- [ACTIVITY] Somewhere below is a line with "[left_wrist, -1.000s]" and, later, a line with "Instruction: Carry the"; repeat those two lines and all the lines between them, exactly as they are.

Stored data
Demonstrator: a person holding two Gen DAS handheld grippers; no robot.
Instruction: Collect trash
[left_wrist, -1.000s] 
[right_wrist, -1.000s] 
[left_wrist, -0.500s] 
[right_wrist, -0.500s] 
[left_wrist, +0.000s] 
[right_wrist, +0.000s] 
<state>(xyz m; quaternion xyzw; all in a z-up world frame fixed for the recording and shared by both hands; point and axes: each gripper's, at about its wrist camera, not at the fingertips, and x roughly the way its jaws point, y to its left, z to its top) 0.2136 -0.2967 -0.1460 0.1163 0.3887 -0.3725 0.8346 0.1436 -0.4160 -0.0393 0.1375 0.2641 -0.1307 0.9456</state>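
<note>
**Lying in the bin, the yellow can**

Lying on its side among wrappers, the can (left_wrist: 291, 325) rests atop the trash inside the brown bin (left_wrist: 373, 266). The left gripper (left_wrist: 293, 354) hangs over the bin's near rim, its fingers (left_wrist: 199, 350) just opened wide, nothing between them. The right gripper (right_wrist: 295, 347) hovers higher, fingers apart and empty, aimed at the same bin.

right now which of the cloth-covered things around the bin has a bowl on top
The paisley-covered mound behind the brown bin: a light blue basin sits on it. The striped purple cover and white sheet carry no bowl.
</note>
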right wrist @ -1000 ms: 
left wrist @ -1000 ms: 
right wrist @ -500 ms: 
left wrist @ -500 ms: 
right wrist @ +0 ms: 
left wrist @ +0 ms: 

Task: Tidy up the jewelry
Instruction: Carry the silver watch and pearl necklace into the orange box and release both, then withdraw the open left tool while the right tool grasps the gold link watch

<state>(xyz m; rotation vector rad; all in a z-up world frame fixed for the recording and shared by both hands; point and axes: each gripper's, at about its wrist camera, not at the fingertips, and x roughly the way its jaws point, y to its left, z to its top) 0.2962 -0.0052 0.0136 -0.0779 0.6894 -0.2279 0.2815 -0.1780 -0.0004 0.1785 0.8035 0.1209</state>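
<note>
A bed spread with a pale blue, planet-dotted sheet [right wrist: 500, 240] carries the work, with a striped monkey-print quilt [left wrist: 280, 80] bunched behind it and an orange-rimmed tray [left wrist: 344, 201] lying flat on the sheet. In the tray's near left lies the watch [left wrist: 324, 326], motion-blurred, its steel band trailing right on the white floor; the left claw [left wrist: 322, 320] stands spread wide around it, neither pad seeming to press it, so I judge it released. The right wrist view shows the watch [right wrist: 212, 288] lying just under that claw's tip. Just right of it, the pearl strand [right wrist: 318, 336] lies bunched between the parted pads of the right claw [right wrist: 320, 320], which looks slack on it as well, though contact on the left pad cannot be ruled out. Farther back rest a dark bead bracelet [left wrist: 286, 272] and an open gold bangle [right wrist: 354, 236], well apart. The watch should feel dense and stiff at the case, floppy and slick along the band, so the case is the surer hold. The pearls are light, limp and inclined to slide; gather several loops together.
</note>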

- [RESULT FOR THIS EXERCISE]
[left_wrist, -1.000s] 
[right_wrist, -1.000s] 
[left_wrist, -0.500s] 
[right_wrist, -0.500s] 
[left_wrist, +0.000s] 
[right_wrist, +0.000s] 
<state>(xyz m; quaternion xyzw; all in a z-up world frame fixed for the recording and shared by both hands; point and axes: each gripper's, at about its wrist camera, not at the fingertips, and x roughly the way its jaws point, y to its left, z to its top) 0.2136 -0.2967 -0.1460 0.1163 0.3887 -0.3725 0.8346 0.1436 -0.4160 -0.0393 0.1375 0.2641 -0.1307 0.9456</state>
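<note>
**Lying in the bin, the yellow can**

Lying on its side among wrappers, the can (left_wrist: 291, 325) rests atop the trash inside the brown bin (left_wrist: 373, 266). The left gripper (left_wrist: 293, 354) hangs over the bin's near rim, its fingers (left_wrist: 199, 350) just opened wide, nothing between them. The right gripper (right_wrist: 295, 347) hovers higher, fingers apart and empty, aimed at the same bin.

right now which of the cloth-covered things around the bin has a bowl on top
The paisley-covered mound behind the brown bin: a light blue basin sits on it. The striped purple cover and white sheet carry no bowl.
</note>
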right wrist @ -1000 ms: 
left wrist @ -1000 ms: 
right wrist @ -500 ms: 
left wrist @ -500 ms: 
right wrist @ +0 ms: 
left wrist @ +0 ms: 

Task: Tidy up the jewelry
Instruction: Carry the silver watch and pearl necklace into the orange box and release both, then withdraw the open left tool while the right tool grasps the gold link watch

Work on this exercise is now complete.